- What you will do -
The data below should be restated word for word, with every picture omitted.

- The data -
————

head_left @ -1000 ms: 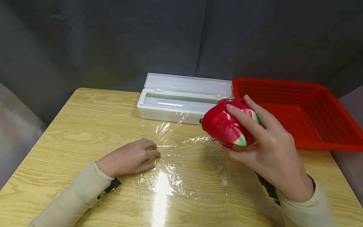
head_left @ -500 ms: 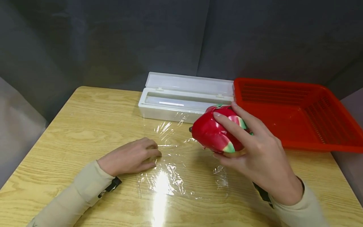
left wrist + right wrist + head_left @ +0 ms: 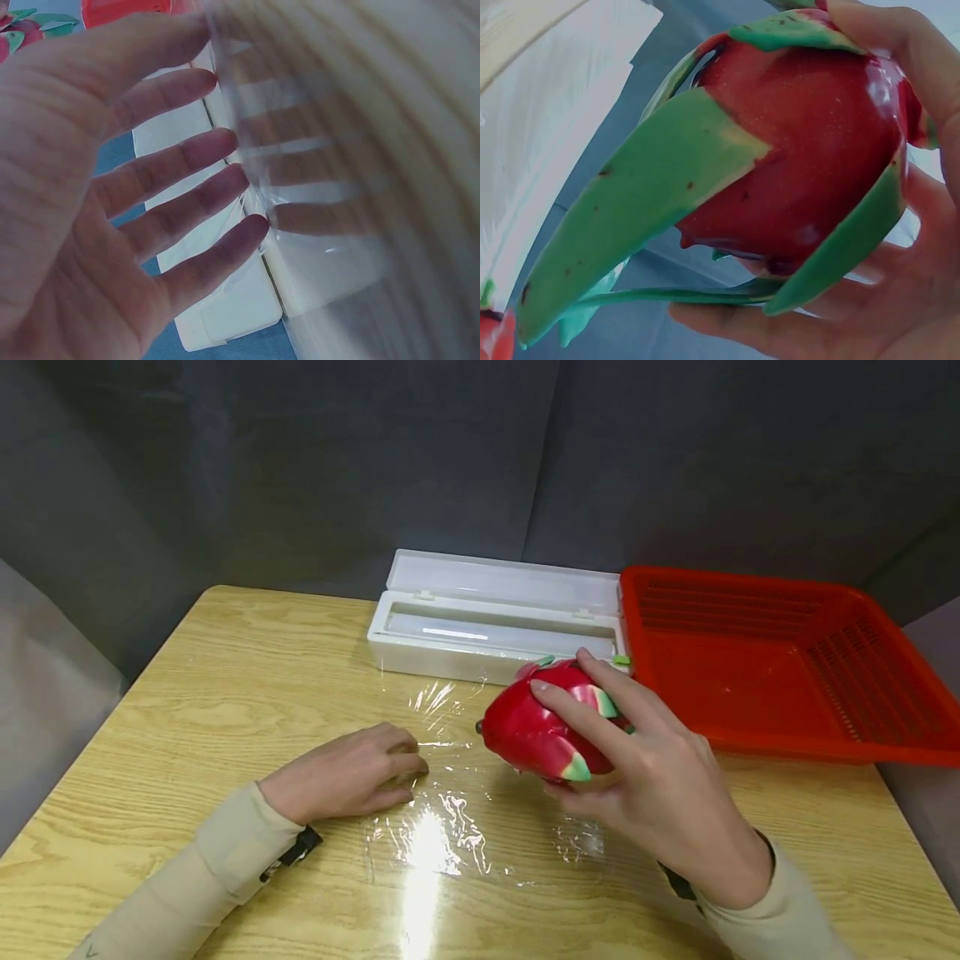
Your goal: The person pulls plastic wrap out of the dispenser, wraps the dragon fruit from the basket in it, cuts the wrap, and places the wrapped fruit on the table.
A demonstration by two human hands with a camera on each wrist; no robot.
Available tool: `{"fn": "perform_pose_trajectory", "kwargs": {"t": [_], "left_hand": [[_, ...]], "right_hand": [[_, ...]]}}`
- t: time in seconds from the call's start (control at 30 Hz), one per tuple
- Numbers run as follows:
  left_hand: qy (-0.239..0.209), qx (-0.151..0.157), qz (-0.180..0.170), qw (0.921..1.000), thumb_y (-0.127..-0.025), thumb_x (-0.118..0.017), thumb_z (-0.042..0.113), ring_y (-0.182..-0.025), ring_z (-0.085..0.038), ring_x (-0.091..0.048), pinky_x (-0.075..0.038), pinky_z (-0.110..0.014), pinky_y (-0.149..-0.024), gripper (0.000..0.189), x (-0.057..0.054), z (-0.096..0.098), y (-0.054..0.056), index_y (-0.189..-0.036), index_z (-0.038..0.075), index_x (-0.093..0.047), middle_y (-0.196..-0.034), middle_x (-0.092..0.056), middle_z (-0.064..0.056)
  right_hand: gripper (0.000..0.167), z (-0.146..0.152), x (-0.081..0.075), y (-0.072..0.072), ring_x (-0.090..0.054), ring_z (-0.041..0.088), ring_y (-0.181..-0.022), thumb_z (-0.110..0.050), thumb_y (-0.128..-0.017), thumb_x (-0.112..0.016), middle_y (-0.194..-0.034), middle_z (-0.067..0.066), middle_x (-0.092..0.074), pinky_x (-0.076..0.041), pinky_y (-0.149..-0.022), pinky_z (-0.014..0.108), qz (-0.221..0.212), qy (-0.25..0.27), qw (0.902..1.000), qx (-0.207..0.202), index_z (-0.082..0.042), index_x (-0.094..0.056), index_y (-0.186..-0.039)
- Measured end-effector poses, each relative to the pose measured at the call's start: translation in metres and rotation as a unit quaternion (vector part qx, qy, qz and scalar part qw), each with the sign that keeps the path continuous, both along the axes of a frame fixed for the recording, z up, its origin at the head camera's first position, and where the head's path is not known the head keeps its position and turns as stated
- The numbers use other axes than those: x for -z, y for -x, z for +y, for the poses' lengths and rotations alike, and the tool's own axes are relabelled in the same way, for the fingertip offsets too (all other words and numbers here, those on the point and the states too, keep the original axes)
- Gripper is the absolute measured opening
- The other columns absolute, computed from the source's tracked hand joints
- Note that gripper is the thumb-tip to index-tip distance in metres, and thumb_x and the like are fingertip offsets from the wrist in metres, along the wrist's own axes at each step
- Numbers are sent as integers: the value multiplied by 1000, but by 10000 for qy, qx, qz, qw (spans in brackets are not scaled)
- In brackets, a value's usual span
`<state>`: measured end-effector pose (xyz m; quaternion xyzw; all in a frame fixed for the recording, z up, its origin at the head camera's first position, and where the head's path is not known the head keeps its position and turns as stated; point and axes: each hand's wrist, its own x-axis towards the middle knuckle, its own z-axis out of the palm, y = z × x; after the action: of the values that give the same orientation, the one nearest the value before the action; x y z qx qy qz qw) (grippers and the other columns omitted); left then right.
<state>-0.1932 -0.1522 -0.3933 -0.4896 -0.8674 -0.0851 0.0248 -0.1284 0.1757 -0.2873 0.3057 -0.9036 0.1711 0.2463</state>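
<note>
A red dragon fruit [image 3: 528, 727] with green-tipped scales is gripped from the right by my right hand [image 3: 660, 777], held above the table. In the right wrist view the thumb and fingers reach around the dragon fruit [image 3: 802, 150], its long green scales sticking out. Beneath it a sheet of clear plastic wrap [image 3: 465, 835] lies on the wood, running back to the white wrap box. My left hand [image 3: 352, 777] rests with its fingertips on the wrap's left edge. In the left wrist view those fingers [image 3: 202, 262] are spread and lightly bent, touching the surface.
The white wrap box [image 3: 450, 660] stands at the back with its lid [image 3: 502, 578] up and a roll [image 3: 495, 631] inside. To its right a red plastic basket [image 3: 750, 743] reaches over the table's right edge. A dark curtain [image 3: 337, 468] hangs behind the table [image 3: 225, 693].
My right hand has carried the dragon fruit left and slightly nearer, from beside the basket to over the wrap. The left hand has stayed in place.
</note>
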Motion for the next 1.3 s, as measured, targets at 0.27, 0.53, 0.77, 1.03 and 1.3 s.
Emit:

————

- Solution for this exercise -
head_left @ -1000 ms: 
head_left @ -500 ms: 
left wrist + right wrist + head_left @ +0 ms: 
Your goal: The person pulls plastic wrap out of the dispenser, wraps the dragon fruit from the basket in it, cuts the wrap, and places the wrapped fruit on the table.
A demonstration by two human hands with a camera on each wrist; no robot.
Available tool: `{"fn": "perform_pose_trajectory", "kwargs": {"t": [_], "left_hand": [[_, ...]], "right_hand": [[_, ...]]}}`
- t: time in seconds from the call's start (control at 30 Hz), one per tuple
- Numbers run as follows:
  left_hand: qy (-0.239..0.209), qx (-0.151..0.157), qz (-0.180..0.170), qw (0.921..1.000), thumb_y (-0.127..-0.025), thumb_x (-0.118..0.017), thumb_z (-0.042..0.113), ring_y (-0.182..-0.025), ring_z (-0.085..0.038), ring_x (-0.091..0.048), pinky_x (-0.075..0.038), pinky_z (-0.110..0.014), pinky_y (-0.149..-0.024), gripper (0.000..0.189), x (-0.057..0.054), z (-0.096..0.098), y (-0.054..0.056), index_y (-0.189..-0.036), index_z (-0.038..0.075), index_x (-0.093..0.047), middle_y (-0.196..-0.034), middle_x (-0.092..0.056), middle_z (-0.064..0.056)
  right_hand: gripper (0.000..0.167), z (-0.146..0.152), x (-0.081..0.075), y (-0.072..0.072), ring_x (-0.090..0.054), ring_z (-0.041..0.088), ring_y (-0.181..-0.022), thumb_z (-0.110..0.050), thumb_y (-0.128..-0.017), thumb_x (-0.112..0.016), middle_y (-0.194..-0.034), middle_z (-0.067..0.066), middle_x (-0.092..0.074), pinky_x (-0.076..0.041), pinky_y (-0.149..-0.022), pinky_z (-0.014..0.108), qz (-0.221..0.212), qy (-0.25..0.27), qw (0.902..1.000), qx (-0.207..0.202), index_z (-0.082..0.042), index_x (-0.094..0.056), index_y (-0.186..-0.039)
- Measured end-effector poses, each relative to the pose measured at the call's start: translation in metres and rotation as a unit quaternion (vector part qx, qy, qz and scalar part qw), each with the sign that keeps the path continuous, both along the axes of a frame fixed for the recording, z up, its origin at the head camera's first position, and where the head's path is not known the head keeps its position and turns as stated
- The numbers use other axes than those: x for -z, y for -x, z for +y, for the poses' lengths and rotations alike, and the tool's own axes are relabelled in the same way, for the fingertip offsets too (all other words and numbers here, those on the point and the states too, keep the original axes)
- Gripper is the absolute measured opening
- The other columns absolute, computed from the source's tracked hand joints
- Note that gripper is the thumb-tip to index-tip distance in metres, and thumb_x and the like are fingertip offsets from the wrist in metres, along the wrist's own axes at each step
- Numbers are sent as integers: the value multiplied by 1000, but by 10000 for qy, qx, qz, qw (spans in brackets are not scaled)
- In brackets, a value's usual span
`<state>`: measured end-effector pose (xyz m; quaternion xyzw; all in a frame fixed for the recording, z up, its origin at the head camera's first position, and where the head's path is not known the head keeps its position and turns as stated; point and axes: each hand's wrist, its own x-axis towards the middle knuckle, its own z-axis out of the palm, y = z × x; after the action: of the values that give the same orientation, the one nearest the value before the action; x y z qx qy qz qw) (grippers and the other columns omitted); left then right.
<state>-0.1932 -0.1522 -0.3933 -0.4896 -0.8674 -0.0851 0.0248 -0.1284 0.1757 -0.2873 0.3057 -0.9036 0.1711 0.2463</state>
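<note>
A red dragon fruit [image 3: 528, 727] with green-tipped scales is gripped from the right by my right hand [image 3: 660, 777], held above the table. In the right wrist view the thumb and fingers reach around the dragon fruit [image 3: 802, 150], its long green scales sticking out. Beneath it a sheet of clear plastic wrap [image 3: 465, 835] lies on the wood, running back to the white wrap box. My left hand [image 3: 352, 777] rests with its fingertips on the wrap's left edge. In the left wrist view those fingers [image 3: 202, 262] are spread and lightly bent, touching the surface.
The white wrap box [image 3: 450, 660] stands at the back with its lid [image 3: 502, 578] up and a roll [image 3: 495, 631] inside. To its right a red plastic basket [image 3: 750, 743] reaches over the table's right edge. A dark curtain [image 3: 337, 468] hangs behind the table [image 3: 225, 693].
My right hand has carried the dragon fruit left and slightly nearer, from beside the basket to over the wrap. The left hand has stayed in place.
</note>
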Motion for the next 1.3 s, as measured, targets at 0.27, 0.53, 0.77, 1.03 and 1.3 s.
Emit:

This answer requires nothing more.